The Modern West—American Landscapes 1890-1950

Emily Ballew Neff

Yale University Press, New Haven

In association with The Museum of Fine Arts, Houston

Hardback, slipcover, first edition 2006, in conjunction with an exhibit at The Museum of Fine Arts, Houston (October 20,2006 - January 28, 2007) and Los Angeles County Museum of Arts (March 4 - June 3, 2007).

 

“Although the term ‘Southwest’ was coined about 1803 to designate the states of Alabama, Mississippi, Tennessee, and Louisiana (in much the same way we now describe as the Midwest was originally the Northwest), the Southwest did not acquire its present contours until the late nineteenth century.  Journalist Charles F. Lummis claims to have introduced the term, but what effectively put it on the map was the railroad, specifically the Atchison, Topeka, and Santa Fe.

“Few visitors who traveled to the Southwest for the first time in the late nineteenth century, specifically to New Mexico, failed to be astonished or affected by the dramatic landscape and climate of The Land of Enchantment, as the state is now officially known.  In the 1880s the railroad was building lines in the area and heavily promoting them, making it easier for visitors to reach and explore the high tableland. By the 1890s, New Mexico began to cast its spell on Anglo-Americans at the same time that new aesthetic ideas were being aligned with the geography and optical sensations of the near and the far associated with the region.”
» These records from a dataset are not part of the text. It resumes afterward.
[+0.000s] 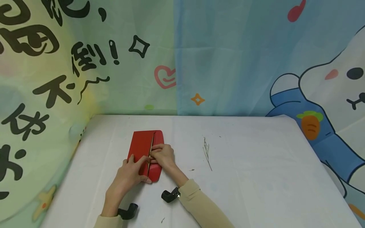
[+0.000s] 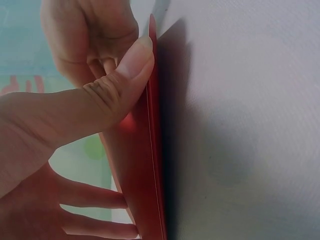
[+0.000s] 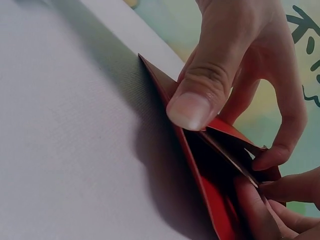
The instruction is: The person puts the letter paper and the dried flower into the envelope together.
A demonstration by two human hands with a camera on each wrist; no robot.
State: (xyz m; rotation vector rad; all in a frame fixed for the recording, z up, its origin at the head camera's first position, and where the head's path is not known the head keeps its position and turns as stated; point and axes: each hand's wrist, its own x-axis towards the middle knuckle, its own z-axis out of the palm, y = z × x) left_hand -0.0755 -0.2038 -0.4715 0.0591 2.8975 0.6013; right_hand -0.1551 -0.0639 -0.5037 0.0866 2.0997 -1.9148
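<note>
One red envelope (image 1: 139, 142) occupies the frame's lower centre-left; the left hand (image 1: 129, 175) grips its body, the right hand (image 1: 163, 155) pinches a thin insert (image 3: 232, 159), apparently mostly inside; the flap (image 1: 156, 171) is not yet folded.

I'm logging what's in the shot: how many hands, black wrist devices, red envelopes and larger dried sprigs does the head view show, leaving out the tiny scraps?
Hands: 2 (left hand, right hand)
Black wrist devices: 2 (left device, right device)
Red envelope: 1
Dried sprig: 1
Total: 6
</note>
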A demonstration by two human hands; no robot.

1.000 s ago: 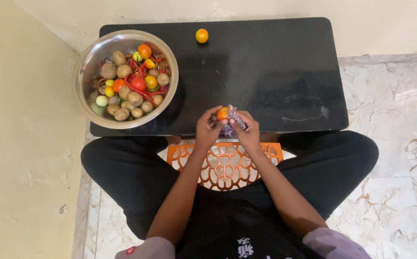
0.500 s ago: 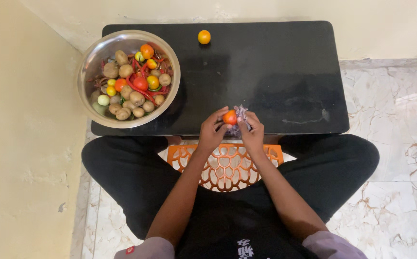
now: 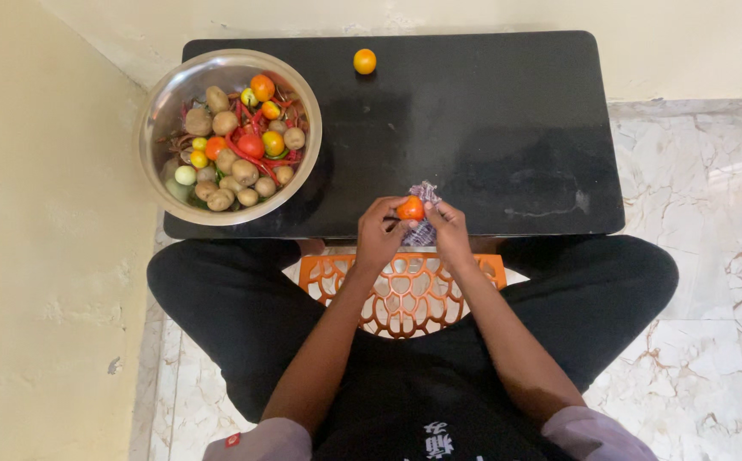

The Southwest’s earliest influential interpreter was Charles F. Lummis, the Harvard-educated journalist who, in an effort to recover from malaria, walked across the country to California and was awakened by the beauties of the land, which he later championed as an editor. Other individuals who advanced the artistic and cultural aspects of the state were grouped as the Taos Society of Artists, which existed from 1915-1927.  One by one, the seven artists were lured to Taos by their fellow artists who praised the landscape, the air quality, and the Native American residents.

This book covers the development of the art of New Mexico from those earlier days to the late twentieth century.  It is beautifully illustrated with black and white photographs and beautiful full-color plates of paintings.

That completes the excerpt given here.